Dynamic Programming Questions
The Longest Common Subsequence (LCS) problem is a classic computer science problem that involves finding the longest subsequence that is common to two given sequences. A subsequence is a sequence that can be derived from another sequence by deleting some or no elements without changing the order of the remaining elements.
Dynamic Programming can be used to solve the LCS problem efficiently. The approach involves building a table to store the lengths of the longest common subsequences for all possible prefixes of the given sequences. By filling the table iteratively, we can find the length of the LCS.
The steps to solve the LCS problem using Dynamic Programming are as follows:
1. Create a table with dimensions (m+1) x (n+1), where m and n are the lengths of the two given sequences.
2. Initialize the first row and first column of the table with zeros.
3. Iterate through the table, row by row and column by column.
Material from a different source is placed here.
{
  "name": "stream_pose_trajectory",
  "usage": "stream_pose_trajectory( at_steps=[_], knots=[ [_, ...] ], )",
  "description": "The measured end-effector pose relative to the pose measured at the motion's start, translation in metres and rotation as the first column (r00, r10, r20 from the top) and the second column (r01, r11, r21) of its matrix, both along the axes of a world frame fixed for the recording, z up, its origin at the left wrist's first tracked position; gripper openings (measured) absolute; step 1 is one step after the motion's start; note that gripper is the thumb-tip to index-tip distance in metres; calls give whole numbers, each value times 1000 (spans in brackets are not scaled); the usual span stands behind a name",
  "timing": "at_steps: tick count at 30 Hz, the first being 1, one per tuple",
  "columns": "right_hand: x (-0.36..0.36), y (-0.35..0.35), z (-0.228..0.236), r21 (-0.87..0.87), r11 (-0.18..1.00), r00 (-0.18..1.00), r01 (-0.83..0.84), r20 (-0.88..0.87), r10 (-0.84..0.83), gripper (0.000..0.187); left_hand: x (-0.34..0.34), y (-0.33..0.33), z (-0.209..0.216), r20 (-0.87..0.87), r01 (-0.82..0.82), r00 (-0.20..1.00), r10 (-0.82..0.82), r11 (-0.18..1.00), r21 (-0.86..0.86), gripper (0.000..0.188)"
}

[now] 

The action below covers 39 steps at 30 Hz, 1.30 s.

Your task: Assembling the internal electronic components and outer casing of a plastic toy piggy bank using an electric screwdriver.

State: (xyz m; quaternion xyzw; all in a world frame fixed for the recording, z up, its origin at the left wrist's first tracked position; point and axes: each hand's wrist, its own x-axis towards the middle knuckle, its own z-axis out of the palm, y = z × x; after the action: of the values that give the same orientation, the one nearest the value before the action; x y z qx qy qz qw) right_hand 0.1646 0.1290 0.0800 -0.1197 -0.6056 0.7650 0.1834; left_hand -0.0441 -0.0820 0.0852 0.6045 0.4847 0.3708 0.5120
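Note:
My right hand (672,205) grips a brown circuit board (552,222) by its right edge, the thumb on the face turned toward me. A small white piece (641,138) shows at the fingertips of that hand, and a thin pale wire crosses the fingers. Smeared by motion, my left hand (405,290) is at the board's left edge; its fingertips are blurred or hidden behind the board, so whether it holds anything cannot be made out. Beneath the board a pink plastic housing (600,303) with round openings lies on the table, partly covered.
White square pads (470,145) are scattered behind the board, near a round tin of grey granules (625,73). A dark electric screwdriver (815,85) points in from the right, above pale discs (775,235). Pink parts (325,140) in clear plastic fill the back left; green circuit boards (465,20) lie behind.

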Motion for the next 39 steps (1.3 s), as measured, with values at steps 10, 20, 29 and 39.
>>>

4. If the characters at the current positions in the sequences match, add 1 to the value in the table at the previous diagonal position (i.e., one row up and one column left).
5. If the characters do not match, take the maximum value from the adjacent positions (i.e., one row up or one column left) and store it in the current position.
6. After iterating through the entire table, the value in the bottom-right corner will represent the length of the LCS.
7. To find the actual LCS, start from the bottom-right corner and backtrack through the table. If the characters at the current positions in the sequences match, add the character to the LCS and move diagonally up and left. If the characters do not match, move either up or left, depending on the larger adjacent value.
8. Reverse the obtained LCS to get the correct order of characters.
By using this Dynamic Programming approach, we can efficiently solve the Longest Common Subsequence problem in a time complexity of O(mn), where m and n are the lengths of the given sequences.